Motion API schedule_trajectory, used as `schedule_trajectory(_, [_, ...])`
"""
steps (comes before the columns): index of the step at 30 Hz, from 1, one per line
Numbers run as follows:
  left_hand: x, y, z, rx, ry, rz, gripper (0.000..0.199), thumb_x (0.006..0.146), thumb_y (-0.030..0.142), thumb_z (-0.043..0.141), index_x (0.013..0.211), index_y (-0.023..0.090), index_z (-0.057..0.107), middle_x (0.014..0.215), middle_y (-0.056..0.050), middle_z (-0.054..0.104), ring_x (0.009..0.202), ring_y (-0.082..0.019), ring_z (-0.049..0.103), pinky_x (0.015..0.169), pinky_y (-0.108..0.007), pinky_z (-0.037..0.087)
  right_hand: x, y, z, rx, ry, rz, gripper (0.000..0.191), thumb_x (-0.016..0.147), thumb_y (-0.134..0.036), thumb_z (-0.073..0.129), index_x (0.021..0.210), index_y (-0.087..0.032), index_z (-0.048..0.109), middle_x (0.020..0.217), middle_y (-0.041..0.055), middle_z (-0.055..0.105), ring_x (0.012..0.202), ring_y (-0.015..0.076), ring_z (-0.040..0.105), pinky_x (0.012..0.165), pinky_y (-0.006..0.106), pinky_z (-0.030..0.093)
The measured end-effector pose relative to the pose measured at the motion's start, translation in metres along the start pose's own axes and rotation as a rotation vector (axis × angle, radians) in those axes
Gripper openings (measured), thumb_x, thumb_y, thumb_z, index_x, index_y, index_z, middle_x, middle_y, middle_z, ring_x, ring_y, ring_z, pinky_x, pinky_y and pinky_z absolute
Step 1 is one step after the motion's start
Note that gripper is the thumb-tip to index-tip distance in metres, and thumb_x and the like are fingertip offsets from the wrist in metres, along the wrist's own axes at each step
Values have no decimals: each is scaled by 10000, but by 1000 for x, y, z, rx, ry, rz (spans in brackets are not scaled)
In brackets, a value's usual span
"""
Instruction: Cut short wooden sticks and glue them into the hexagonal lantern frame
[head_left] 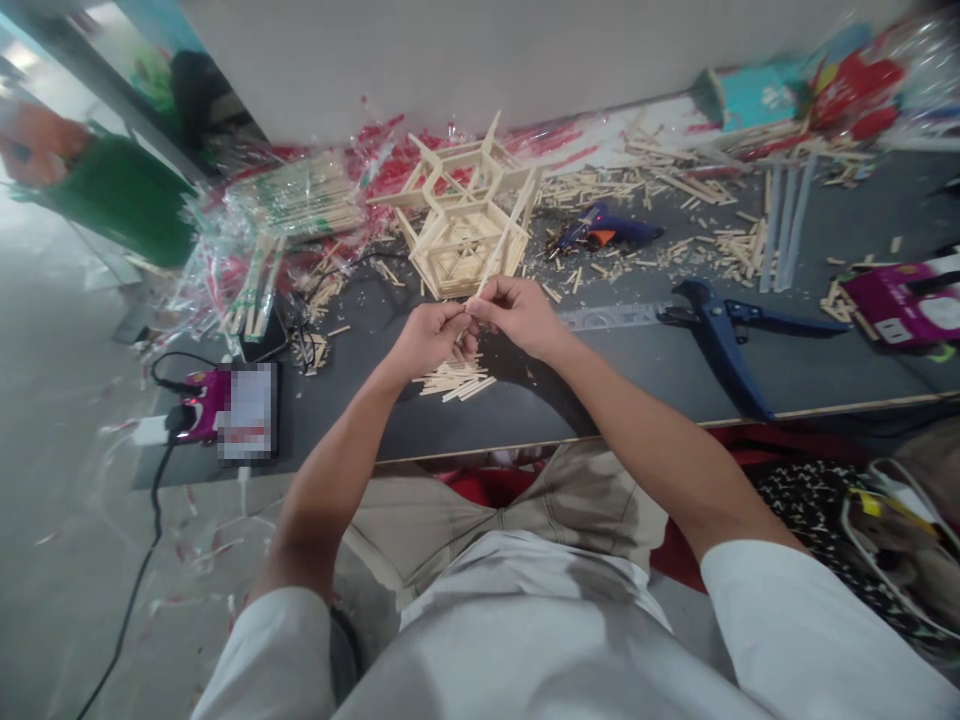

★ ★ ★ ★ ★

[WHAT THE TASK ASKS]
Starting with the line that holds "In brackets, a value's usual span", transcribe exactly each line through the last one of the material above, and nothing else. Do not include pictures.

[SOLUTION TO THIS TASK]
In brackets, a value's usual span
"""
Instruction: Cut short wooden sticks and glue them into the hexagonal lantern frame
[head_left] 

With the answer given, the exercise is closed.